"I shall never feel toward you, Felix, any differently from what I do now; I shall never feel toward another as I do toward you. I have to thank you for the best and dearest feelings that I have ever possessed and experienced. No lapse of time can change this in the least--as little as it can my resolve.

"Think kindly of me, too--without bitterness. And now farewell!--farewell forever! Irene."

He knew this letter by heart, word for word, and yet he read it through again, word for word, and when he came to the end all the pain, and defiance, and anger against himself and against her blazed up within him, as it had in the hour when he first read it. Her calmness, her gentle strength, that he used to laugh at as artificial, although he knew how free she was from all feminine tricks; her clear comprehension and her courage in asserting it: all this humiliated him anew. Then, indeed, he had comforted himself with the belief that a word from him, a look, her name merely pronounced by his lips, would demolish the barrier that she had raised up between them, as easily as one blows down a tower of cards. He had bitterly deceived himself. Neither by entreaties nor stratagems had he succeeded in again gaining access to her. He had to admit, with a new feeling of humiliation, that she was the stronger. Then at last he too had, as he believed, bound his breast in the seven-fold bands of iron, and had turned away from her. For the last time he wrote to her a short, proud, but not unkind letter, almost like an ultimatum from one power to another. He had felt some hope in regard to it for that very reason. When it remained unanswered, he acknowledged that all was over.

His face had sunk down on the little portfolio, he had closed his eyes and had given himself up, with a kind of ecstasy, to all these bitter-sweet memories. The thought that there was any one near him had passed completely out of his mind, and his dreams began to lapse deeper and deeper into the haziness that usually precedes unconsciousness.

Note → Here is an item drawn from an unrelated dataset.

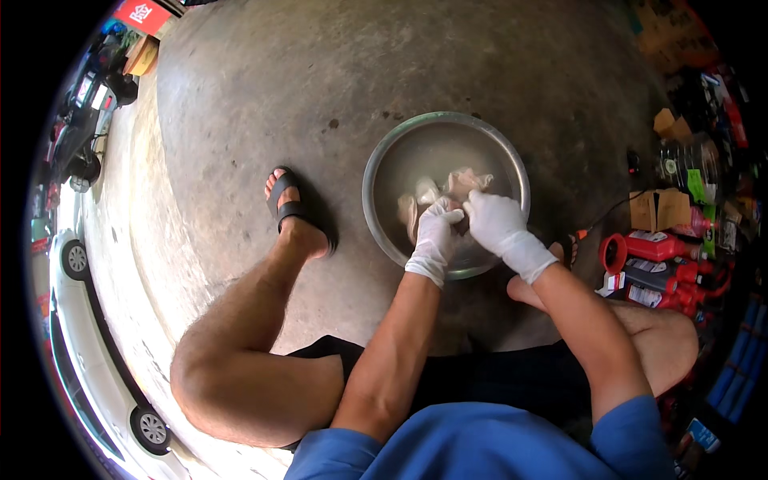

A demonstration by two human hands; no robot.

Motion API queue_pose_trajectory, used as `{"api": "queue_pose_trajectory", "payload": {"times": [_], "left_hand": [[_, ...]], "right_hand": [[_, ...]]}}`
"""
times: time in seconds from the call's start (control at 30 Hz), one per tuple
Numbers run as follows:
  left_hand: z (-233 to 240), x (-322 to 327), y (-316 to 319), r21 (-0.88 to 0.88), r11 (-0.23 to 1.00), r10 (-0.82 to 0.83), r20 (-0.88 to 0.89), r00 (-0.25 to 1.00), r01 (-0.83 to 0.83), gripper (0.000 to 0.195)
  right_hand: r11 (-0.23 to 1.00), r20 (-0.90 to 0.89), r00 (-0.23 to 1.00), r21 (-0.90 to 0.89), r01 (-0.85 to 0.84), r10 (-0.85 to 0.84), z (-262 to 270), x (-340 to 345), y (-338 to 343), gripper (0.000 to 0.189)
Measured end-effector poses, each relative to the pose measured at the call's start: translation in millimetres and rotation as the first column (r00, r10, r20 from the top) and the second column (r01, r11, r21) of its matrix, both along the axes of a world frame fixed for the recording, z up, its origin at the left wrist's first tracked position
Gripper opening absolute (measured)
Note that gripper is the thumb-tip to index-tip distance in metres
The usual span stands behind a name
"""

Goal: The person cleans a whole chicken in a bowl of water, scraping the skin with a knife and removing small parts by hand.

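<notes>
A round metal basin (370,198) of cloudy water stands on the concrete floor between my feet. Both my hands wear white gloves and meet over its near half. My left hand (438,231) is closed on a wet dark cloth (461,223), thumb towards the right. My right hand (495,221) pinches the same cloth from the other side, its fingertips close to the left thumb. Pale wet cloths lie in the water: a beige one (468,182) beyond the hands, a whitish bundle (427,191) beside it, and another beige piece (408,216) left of my left hand.
To the right stand red and dark plastic bottles (654,246), a red funnel (613,253), an opened small carton (660,210) and a clear plastic container (690,162). A cable with an orange end (582,234) lies near my right foot. A white car (96,354) is parked far left.
</notes>
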State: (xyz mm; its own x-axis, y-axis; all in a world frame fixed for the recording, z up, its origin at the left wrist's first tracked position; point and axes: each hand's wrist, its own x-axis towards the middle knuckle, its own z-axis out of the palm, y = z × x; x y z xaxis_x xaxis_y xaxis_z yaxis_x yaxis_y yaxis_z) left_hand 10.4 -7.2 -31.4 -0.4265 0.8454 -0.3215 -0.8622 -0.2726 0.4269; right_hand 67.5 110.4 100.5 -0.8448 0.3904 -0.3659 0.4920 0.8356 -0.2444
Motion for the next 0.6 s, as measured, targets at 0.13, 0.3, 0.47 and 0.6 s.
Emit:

Suddenly he roused himself with a start. A light hand had touched his shoulder. As he turned hurriedly, he saw Zenz standing behind him. She hastily stepped back again as far as the threshold of the door, which she had softly opened, and stood there in the frame thus made in the exact attitude of Jansen's "Dancing Girl," her arms thrown back and holding, instead of the tambourine, the little plate on which Felix had handed her the wine. The candle-light that streamed in from the sitting-room, and the little lamp by the side of Felix's bed, doubly illuminated the slim, youthful figure, and its shadow flickering back and forth heightened the weird charm. She stood there with her profile slightly turned upward, motionless as a statue, gazing straight before her. It was not until quite a time had elapsed, and she had begun to feel tired, that she asked, still without turning her head, whether he was not going to begin to sketch? He rose and took a step toward her, and then stood still again.

"My dear child," he said, controlling himself with difficulty, "it is too late for that. The night has grown cool--you will catch cold. Come, I thank you very much. You are a beautiful girl, and I--am not made of stone. Now go back and go to sleep. To-morrow--tomorrow we will sketch."

She gave a start, and he noticed with amazement that she began to tremble violently. She gave but one timid glance at him. Suddenly, the tears streamed from her eyes, she threw down the plate with such force that it shivered into fragments, rushed back from the threshold into the sitting-room and violently slammed the door behind her.

An instant after, he heard the bolt pushed to.

"For God's sake, child!" he cried, "what has come to you all of a sudden? What have I done to offend you? Open the door, and let us have a sensible talk together. Didn't I tell you that I had a headache? And who ever heard of such an idea as sketching in the middle of the night? Zenz! don't you hear? Won't you make it up again?"

All in vain. After wasting his entreaties and at last his anger, for some time longer, on the tightly-closed door, he was finally obliged to give it up. His blood was in a whirl; he could not conceive now how he could have repulsed the poor creature in such cold-blooded fashion. "Perhaps her anger will pass over, if I leave her to herself for a while," he thought.